◆ GOAL OF THE EXERCISE
From the data below, return all lines holding the string "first".

--- SUPPLIED ENTRIES Enclosed Below ---

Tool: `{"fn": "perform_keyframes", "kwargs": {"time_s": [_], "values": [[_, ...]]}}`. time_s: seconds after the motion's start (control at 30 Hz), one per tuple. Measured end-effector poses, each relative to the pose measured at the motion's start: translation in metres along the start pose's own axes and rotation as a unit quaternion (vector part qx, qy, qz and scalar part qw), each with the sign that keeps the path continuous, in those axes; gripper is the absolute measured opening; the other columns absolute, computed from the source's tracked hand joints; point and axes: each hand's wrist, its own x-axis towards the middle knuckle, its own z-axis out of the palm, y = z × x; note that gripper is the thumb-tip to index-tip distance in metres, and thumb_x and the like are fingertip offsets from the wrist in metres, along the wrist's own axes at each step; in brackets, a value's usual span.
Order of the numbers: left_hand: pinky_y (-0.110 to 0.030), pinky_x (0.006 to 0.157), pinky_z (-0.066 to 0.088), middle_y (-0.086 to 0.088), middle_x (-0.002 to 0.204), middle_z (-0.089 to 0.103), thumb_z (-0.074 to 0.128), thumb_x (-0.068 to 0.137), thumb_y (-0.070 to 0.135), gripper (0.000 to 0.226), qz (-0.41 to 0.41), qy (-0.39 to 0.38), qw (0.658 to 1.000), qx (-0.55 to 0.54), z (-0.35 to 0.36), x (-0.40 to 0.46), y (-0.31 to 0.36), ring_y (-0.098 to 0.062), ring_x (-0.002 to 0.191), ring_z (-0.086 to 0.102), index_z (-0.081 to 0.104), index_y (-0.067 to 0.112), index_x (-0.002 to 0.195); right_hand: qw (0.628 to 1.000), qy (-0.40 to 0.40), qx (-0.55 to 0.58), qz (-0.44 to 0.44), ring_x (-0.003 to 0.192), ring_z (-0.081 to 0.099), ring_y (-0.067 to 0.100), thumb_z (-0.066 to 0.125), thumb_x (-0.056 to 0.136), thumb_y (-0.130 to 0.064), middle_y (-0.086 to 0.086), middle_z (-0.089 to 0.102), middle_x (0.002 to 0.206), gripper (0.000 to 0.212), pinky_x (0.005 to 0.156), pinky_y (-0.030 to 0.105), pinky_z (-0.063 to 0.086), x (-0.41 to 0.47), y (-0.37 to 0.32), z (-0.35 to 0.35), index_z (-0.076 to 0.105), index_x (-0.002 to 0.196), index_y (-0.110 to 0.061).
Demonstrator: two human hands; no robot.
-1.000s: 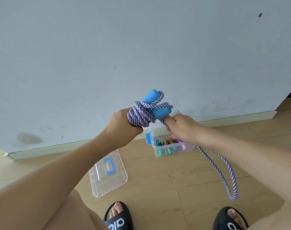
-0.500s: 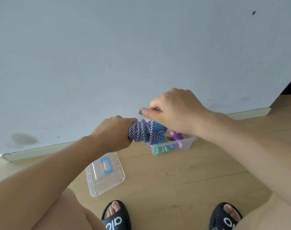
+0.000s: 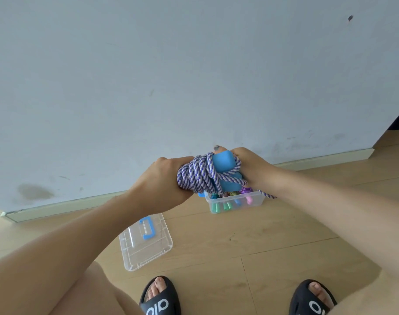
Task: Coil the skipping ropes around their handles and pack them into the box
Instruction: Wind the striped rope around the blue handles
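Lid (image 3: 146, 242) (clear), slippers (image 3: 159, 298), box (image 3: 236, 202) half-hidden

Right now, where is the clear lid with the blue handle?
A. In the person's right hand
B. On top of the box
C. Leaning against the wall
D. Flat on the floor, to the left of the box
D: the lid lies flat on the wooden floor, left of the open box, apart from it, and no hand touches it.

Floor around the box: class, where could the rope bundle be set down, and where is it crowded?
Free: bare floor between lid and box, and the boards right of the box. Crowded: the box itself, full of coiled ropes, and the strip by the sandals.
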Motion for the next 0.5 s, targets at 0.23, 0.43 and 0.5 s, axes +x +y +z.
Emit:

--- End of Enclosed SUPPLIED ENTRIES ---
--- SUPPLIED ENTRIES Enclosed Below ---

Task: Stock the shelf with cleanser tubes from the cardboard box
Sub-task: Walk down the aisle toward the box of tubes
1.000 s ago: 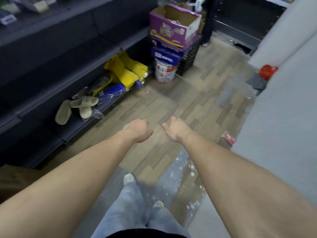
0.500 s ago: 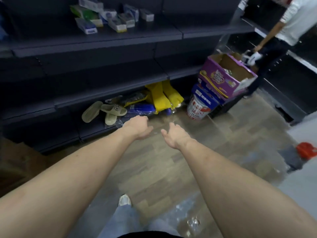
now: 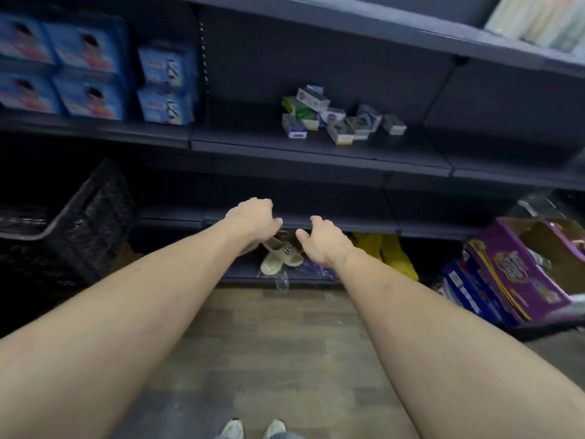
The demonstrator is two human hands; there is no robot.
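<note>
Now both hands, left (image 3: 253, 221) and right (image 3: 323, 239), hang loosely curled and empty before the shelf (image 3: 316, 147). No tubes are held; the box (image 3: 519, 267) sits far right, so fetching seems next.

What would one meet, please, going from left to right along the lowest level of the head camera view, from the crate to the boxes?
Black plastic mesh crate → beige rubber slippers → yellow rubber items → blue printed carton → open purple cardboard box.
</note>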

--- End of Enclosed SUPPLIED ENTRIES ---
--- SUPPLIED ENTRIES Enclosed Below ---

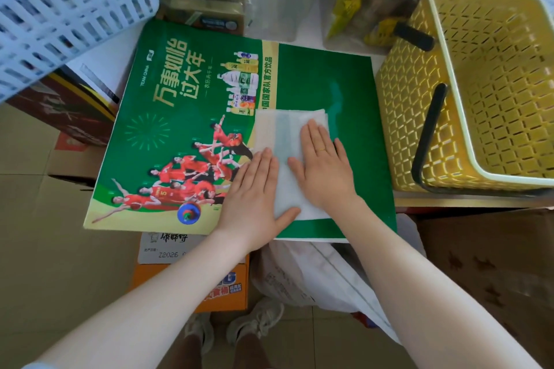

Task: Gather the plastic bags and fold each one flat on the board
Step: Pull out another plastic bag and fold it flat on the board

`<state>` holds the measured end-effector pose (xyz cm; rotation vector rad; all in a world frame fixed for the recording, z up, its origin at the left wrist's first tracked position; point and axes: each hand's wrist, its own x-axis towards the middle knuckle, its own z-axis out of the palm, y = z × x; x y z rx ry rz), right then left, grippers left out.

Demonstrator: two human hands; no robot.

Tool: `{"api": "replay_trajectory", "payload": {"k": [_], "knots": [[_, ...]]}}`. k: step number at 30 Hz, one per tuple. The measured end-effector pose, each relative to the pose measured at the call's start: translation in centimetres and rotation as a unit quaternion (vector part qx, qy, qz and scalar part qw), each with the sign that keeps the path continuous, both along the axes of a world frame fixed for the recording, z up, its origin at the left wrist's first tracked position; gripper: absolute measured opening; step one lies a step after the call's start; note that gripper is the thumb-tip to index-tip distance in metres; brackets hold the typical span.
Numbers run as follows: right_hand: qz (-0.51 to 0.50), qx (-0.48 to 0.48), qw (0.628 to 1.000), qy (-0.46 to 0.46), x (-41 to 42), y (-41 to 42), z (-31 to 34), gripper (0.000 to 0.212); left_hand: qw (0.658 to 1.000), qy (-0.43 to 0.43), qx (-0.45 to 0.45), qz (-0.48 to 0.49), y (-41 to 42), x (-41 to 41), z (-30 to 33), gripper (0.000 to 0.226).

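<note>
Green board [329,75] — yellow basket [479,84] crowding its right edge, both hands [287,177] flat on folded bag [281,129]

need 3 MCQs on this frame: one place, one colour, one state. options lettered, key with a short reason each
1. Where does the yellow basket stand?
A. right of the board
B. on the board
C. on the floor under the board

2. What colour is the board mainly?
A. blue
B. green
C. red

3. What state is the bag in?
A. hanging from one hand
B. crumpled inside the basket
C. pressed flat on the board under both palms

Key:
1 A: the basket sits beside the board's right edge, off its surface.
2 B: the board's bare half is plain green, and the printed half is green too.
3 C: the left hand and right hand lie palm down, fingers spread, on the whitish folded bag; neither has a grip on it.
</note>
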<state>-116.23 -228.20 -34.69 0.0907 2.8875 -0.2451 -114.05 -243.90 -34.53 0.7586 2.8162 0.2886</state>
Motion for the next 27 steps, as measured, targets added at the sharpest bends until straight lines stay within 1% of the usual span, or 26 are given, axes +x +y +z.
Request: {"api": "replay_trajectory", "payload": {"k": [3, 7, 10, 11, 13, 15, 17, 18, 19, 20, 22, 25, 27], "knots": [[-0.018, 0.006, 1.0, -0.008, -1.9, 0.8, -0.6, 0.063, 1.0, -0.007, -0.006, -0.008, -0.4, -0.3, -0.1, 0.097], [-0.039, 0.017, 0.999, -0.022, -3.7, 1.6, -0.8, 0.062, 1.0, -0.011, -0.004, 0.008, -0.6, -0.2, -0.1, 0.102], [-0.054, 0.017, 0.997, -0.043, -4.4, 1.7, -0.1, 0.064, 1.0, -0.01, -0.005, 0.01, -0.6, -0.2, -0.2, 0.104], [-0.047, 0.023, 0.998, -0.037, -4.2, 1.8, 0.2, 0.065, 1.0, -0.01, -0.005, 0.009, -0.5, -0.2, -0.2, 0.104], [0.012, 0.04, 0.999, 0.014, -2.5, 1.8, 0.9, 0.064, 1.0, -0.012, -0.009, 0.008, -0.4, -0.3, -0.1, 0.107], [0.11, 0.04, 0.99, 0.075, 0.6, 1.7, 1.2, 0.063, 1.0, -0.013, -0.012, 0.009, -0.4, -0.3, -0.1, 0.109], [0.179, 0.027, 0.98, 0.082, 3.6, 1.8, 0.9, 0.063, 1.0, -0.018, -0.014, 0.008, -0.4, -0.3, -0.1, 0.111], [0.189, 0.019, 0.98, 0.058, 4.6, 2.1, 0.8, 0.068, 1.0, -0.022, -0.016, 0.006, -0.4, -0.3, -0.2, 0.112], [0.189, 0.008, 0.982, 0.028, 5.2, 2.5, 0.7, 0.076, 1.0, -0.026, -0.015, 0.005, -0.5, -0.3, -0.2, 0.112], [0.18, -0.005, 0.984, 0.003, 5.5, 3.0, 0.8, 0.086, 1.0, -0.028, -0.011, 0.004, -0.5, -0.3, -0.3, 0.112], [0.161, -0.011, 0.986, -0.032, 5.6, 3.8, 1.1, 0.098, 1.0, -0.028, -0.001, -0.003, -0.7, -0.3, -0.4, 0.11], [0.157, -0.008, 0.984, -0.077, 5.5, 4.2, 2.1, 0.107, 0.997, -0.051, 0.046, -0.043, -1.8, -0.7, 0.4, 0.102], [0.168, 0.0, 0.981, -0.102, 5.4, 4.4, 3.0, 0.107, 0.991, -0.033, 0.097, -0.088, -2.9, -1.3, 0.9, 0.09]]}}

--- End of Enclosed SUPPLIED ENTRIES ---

◆ EXPECTED ANSWER
`<state>` holds the measured end-effector pose (xyz cm; rotation vector rad; all in a world frame fixed for the recording, z up, its origin at the left wrist's first tracked position; point and axes: each hand's wrist, its own x-axis towards the middle knuckle, its own z-axis out of the palm, y = z × x; x y z rx ry rz), right then left, grippers left out.
Tool: `{"api": "replay_trajectory", "payload": {"k": [_], "knots": [[_, ...]]}}`. k: step number at 30 Hz, one per tuple. The measured end-effector pose, each relative to the pose measured at the call's start: translation in centimetres and rotation as a unit quaternion (vector part qx, qy, qz and scalar part qw), each with the sign that keeps the path continuous, both along the axes of a world frame fixed for the recording, z up, its origin at the left wrist's first tracked position; gripper: absolute measured opening; step one lies a step after the call's start; note that gripper is the thumb-tip to index-tip distance in metres; brackets hold the typical span.

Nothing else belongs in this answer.